Seorang komika ternama, Pandji Pragiwaksono, dilaporkan ke Polda Metro Jaya terkait dugaan penistaan agama. Laporan ini muncul buntut dari materi stand up comedy dalam acara bertajuk ‘Mens Rea’ yang dinilai mengandung unsur penistaan.
Polisi Lakukan Penyelidikan
Kabid Humas Polda Metro Jaya, Kombes Budi Hermanto, mengonfirmasi adanya laporan tersebut. “Tentang dugaan penghasutan di muka umum dan dugaan penistaan agama berkaitan dengan pernyataan dalam sebuah acara bertajuk ‘Mens Rea’,” ujar Budi saat dihubungi, Kamis (8/1/2026).
Laporan tersebut teregister dengan nomor LP/B/166/I/2026/SPKT/POLDA METRO JAYA tertanggal 8 Januari 2026. Pandji dilaporkan atas dugaan pelanggaran Pasal 300 dan/atau pasal 301 KUHP, serta pasal 242 dan/atau pasal 243 KUHP.

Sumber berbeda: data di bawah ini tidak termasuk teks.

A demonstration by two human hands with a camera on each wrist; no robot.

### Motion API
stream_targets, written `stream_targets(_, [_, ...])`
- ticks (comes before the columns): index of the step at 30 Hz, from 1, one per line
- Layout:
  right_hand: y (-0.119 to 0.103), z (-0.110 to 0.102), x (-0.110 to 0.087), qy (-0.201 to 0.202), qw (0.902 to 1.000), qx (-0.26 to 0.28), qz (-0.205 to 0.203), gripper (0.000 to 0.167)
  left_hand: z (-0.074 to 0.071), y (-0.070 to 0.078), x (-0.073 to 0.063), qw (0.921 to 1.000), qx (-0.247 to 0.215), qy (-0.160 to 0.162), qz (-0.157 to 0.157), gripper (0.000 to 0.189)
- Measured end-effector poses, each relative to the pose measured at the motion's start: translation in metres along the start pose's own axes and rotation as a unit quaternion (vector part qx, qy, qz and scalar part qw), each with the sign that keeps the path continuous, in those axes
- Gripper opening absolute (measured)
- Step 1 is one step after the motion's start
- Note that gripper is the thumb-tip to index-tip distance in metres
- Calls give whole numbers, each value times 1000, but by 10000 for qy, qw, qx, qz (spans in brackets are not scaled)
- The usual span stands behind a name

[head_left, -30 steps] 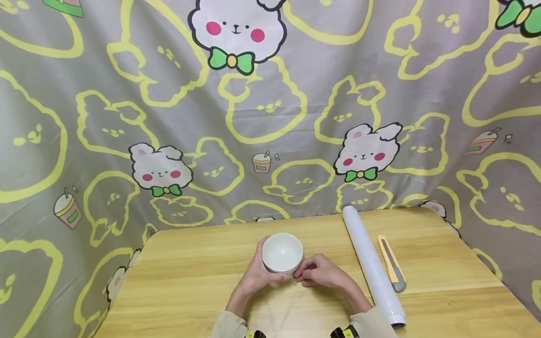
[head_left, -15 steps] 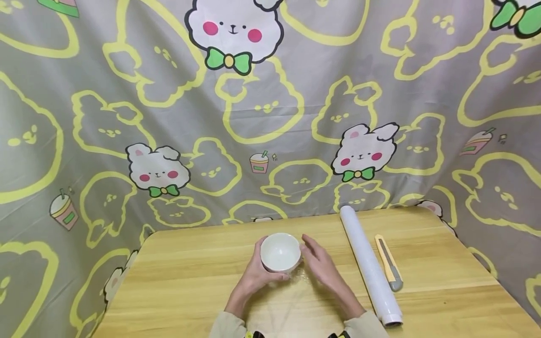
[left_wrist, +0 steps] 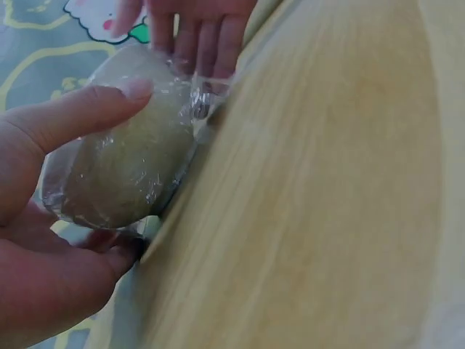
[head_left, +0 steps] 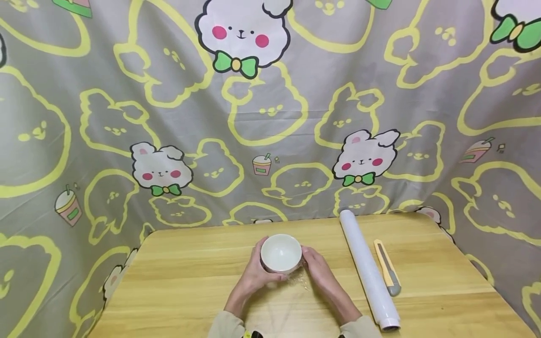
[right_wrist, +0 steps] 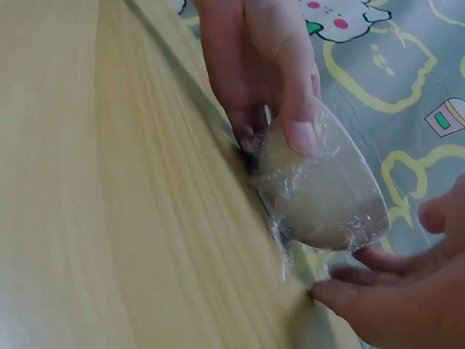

Pihak kepolisian menyatakan akan segera melakukan klarifikasi dan menganalisis barang bukti yang ada. “Penyidik akan melakukan klarifikasi dan analisa barang bukti, agar masyarakat tetap bijak dalam menyampaikan informasi. Beri ruang bagi penyelidik dan penyidik dalam proses penegakan hukum,” jelas Budi.
Pelapor Merasa Terganggu
Pelapor dalam kasus ini adalah gabungan dari Angkatan Muda Nahdlatul Ulama (NU) bersama Aliansi Muda Muhammadiyah. Mereka merasa materi yang disampaikan Pandji menimbulkan kegaduhan dan berpotensi memecah belah bangsa.
Presedium Angkatan Muda NU, Rizki Abdul Rahman Wahid, menyatakan keprihatinannya. “Menurut kami beliau merendahkan, memfitnah, dan cenderung menimbulkan kegaduhan di ruang publik, dan memecah belah bangsa ini. Itu kan keresahan terhadap, khususnya kami sebagai anak bangsa, anak Nahdliyin, pun juga teman saya sebagai Aliansi Muda Muhammadiyah,” kata Rizki kepada wartawan, Kamis (8/1).
Hingga berita ini dimuat, detikcom telah berupaya menghubungi Pandji Pragiwaksono melalui akun Instagramnya untuk meminta tanggapan. Namun, belum ada respons dari pihak komika tersebut.